Virtual Dataset We generated 58 virtual subjects to reduce the variability of the given multimodal database. Each virtual subject is labeled with a person ID and its sex based on ECG and face data. As the subjects of Face95 are mainly undergraduate students, we assumed that they were between their teens and thirties. The gender label is achieved by two annotators fully in agreement. Then, using two criteria: the gender that was labeled on the face data, and the age between teens to thirties, we select a proper sample that considers age and sex from the ECG dataset and match it with face data. Also, we used a fingerprint image from DB1_A of the FVC2006 database, which are collected with one scanner.

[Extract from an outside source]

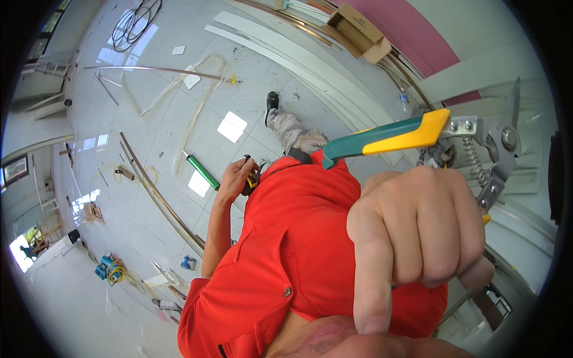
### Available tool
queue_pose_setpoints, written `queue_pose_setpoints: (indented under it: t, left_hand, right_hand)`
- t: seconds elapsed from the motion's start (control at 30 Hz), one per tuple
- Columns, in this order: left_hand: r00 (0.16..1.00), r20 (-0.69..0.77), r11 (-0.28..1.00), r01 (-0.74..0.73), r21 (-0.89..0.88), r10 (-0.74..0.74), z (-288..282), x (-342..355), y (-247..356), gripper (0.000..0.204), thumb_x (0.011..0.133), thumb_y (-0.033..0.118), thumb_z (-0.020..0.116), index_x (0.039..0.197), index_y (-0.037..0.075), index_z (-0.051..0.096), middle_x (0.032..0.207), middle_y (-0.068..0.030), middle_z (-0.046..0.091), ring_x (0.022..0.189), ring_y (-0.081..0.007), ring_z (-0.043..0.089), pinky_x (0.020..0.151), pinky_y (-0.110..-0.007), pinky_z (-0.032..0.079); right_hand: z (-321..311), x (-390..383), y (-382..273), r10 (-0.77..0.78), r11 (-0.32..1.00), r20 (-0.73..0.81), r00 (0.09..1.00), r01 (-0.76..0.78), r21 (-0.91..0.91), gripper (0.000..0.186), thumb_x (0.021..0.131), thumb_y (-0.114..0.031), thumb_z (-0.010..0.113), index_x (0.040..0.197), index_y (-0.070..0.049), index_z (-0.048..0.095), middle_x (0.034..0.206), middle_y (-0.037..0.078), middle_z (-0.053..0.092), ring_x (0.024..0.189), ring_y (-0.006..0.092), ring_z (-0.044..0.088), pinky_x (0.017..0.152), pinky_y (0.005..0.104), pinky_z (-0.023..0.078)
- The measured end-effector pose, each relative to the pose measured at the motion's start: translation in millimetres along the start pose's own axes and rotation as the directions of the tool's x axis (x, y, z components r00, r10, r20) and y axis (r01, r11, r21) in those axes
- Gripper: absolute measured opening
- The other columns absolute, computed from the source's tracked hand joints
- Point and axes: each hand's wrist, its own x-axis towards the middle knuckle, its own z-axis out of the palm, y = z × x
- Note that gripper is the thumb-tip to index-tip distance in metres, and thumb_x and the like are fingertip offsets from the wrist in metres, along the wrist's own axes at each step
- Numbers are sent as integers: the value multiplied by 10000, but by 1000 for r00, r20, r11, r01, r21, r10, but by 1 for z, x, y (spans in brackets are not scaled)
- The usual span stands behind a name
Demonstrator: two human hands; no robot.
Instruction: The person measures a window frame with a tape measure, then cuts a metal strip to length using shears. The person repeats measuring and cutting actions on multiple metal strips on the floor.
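My right hand (421, 230) is raised close in front of me, its fingers curled round one handle of a pair of spring-loaded hand shears (388, 136). The other green and yellow handle stretches out to the left, spread from the gripped one. The metal blades point up at the far right. At my waist, my left hand (236, 176) is closed on a black and yellow tape measure (252, 181), partly hidden by the fingers. Just beyond the left wrist shows a slim green tube (203, 172); whether it touches the hand, I cannot tell.
Long white strips (280, 68) lie across the tiled floor ahead, beside an open cardboard box (358, 33). A coiled black cable (136, 25) is at the far left. Brown strips (158, 194) and a blue-green machine (110, 268) with a yellow hose are on the left.
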Motion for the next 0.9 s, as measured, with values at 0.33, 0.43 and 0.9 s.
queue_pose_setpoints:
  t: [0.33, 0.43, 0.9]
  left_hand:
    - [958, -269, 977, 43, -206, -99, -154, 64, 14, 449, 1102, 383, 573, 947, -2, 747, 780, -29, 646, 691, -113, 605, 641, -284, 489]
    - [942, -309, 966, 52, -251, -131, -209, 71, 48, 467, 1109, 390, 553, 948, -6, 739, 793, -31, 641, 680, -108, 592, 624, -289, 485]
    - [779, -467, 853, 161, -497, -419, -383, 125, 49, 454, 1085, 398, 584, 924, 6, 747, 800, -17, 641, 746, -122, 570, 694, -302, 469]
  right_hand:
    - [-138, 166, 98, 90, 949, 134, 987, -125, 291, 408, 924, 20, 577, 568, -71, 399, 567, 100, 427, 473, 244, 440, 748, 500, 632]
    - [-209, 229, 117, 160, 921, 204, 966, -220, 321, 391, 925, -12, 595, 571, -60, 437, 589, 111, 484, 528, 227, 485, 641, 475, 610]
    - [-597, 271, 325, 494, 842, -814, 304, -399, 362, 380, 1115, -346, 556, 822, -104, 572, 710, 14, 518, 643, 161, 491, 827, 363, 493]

We assigned it randomly to a virtual subject that was already assigned ECG and face data. For face and fingerprint, we augment the data with rotation, translation and cropping method. For ECG, we combine three QRS complexes from 15 segments. Therefore, there are at least 400 data in each biometric data for one virtual subject and these samples are made into 400 triplets, which consists of ECG sample signal, face sample image, and fingerprint sample image. From this combined dataset, the model randomly chooses 80% of the database as training sets, and tests with the remaining data. We apply k-fold cross-validation to train with training sets whose k is set to 8. In other words, we use 70% of data in training session, 10% of data for validation and the remaining 20% of data for testing the performance of our model.

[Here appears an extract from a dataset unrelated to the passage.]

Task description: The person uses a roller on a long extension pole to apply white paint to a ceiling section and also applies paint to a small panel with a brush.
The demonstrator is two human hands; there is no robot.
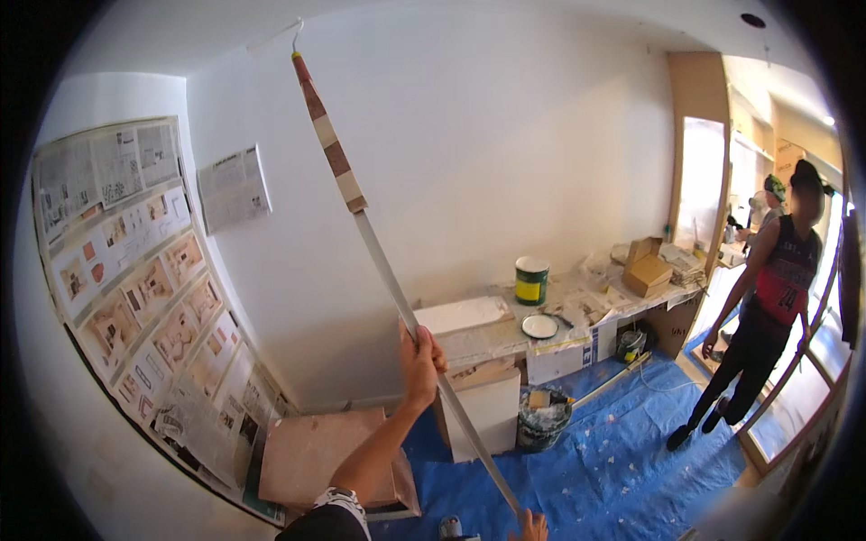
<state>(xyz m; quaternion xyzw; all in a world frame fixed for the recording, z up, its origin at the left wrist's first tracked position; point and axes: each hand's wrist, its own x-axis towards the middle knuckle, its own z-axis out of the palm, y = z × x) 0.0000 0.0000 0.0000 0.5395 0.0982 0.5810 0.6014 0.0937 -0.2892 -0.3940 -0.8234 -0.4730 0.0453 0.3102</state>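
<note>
A long pole [391, 278] slants up through the view, bare grey below and banded brown and cream above. At its top, a wire-framed paint roller [274, 37] touches where the white wall [433, 153] meets the ceiling, or close to it. My left hand [419, 365] is closed around the middle of the pole. Lower down, at the bottom edge, my right hand [532, 527] wraps the pole's lower end and is partly cut off.
A counter holds a green paint can [531, 281], a white lid [539, 326] and a cardboard box [647, 273]. Below stand a paint-smeared bucket [544, 428] and a brown box [316, 460]. Blue sheeting [622, 451] covers the floor. Another person [771, 279] stands at right.
</note>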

Unimodal and Multimodal Model In this experiment, we add noise for better generalization and discrimination between models. For ECG, we add Gaussian noise for serials of three normalized QRS complexes whose standard deviation is 0.1. The changed data are shown in Fig. 2. For face, we select 97% of the face image pixels and fill it with black in Fig. 3. For fingerprint, we select 5% of finger image pixels and change the color to black as Fig. 4. In Table 1, the accuracy is shown to be more precise for user identification when all three modalities are used (98.28%) than in all other cases. Additionally, for gender classification, models with all three modalities show better results (97.70%) than models depending on a sole modality.

Fig. 2
figure 2

Noise to ECG input data For ECG, we add Gaussian noise for serials of three normalized QRS complexes whose mean is zero and standard deviation is 0.1

Fig. 3
figure 3

Noise to face input data For face, we select 97% of facial image pixels and fill with black. The raw face image is not included to follow conditions of using public data

Fig. 4
figure 4

Noise to fingerprint input data For finger, we select 5% of finger image pixels and change the color to black

Table 1 Accuracy for the Combination of Modality Usage

From this result, we find that we can determine subjects well with the feature-level fusion model even if multiple inputs are noisy. Comparing multimodal models of two modalities with those of three modalities, we see that decisions from multiple biometric data are much more accurate than those from limited modalities.

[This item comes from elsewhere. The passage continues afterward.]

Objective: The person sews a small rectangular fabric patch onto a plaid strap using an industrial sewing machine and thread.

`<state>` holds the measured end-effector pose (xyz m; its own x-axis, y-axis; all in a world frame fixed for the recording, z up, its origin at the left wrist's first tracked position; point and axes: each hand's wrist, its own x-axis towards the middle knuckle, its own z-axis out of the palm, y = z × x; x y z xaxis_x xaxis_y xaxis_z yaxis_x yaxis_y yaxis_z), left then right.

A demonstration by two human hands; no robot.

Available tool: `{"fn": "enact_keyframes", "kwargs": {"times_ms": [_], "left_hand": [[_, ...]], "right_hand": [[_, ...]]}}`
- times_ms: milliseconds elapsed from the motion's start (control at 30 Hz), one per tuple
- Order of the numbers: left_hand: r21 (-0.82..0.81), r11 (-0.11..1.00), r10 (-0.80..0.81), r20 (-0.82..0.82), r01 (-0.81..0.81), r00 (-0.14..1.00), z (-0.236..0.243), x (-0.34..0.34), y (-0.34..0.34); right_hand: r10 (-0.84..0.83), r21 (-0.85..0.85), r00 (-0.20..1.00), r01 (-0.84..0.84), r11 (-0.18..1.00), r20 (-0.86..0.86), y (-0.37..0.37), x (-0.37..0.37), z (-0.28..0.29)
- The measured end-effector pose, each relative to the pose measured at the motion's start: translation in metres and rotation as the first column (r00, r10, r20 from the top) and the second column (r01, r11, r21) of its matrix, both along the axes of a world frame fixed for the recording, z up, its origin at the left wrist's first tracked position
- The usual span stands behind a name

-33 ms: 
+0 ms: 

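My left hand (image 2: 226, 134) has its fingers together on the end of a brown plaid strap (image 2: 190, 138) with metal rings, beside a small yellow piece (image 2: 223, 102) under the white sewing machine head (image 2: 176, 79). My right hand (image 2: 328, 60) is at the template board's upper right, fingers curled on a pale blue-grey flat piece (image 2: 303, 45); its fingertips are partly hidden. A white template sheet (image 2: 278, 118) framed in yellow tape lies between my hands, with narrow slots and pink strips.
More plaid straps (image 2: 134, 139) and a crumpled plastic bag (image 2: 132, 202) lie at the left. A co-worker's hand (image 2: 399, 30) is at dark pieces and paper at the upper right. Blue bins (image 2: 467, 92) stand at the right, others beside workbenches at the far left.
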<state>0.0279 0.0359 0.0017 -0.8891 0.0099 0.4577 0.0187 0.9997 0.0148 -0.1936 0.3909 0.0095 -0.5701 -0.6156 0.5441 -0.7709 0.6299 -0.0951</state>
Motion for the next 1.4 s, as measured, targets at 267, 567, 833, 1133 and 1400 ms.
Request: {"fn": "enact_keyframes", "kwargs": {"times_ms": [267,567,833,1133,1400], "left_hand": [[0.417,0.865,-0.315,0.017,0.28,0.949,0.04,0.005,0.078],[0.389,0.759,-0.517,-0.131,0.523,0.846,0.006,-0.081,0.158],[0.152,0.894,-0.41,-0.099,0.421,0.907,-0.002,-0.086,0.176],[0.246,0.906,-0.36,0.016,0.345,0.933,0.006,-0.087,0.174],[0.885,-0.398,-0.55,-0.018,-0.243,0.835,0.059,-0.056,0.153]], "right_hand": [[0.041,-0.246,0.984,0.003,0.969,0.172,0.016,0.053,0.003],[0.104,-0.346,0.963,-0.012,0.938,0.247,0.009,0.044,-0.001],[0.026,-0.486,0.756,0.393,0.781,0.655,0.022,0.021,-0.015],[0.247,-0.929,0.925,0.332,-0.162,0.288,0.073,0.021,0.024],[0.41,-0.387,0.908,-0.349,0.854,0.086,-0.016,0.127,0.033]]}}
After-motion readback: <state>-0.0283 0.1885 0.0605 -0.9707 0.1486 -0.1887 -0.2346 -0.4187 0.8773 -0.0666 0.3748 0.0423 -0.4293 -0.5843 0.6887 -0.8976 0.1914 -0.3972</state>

Single Task and Multitask For the experimental result of multitask learning shown in Table 2, we see better results (98.97% accuracy) in the multitask model for the identification task. It surpasses the performance of a single task model (98.28%). However, for gender classification, it shows better results when using the single task model (97.70%). In this situation, we considered the model performance as the averages of both tasks. So, even if we cannot get the best accuracy for gender classification, the performance of the identification task improved. Considering the efficiency in both time and space, the proposed multitask model is much more efficient because its predictions are as good as the single task model while the time required for model training is reduced by half.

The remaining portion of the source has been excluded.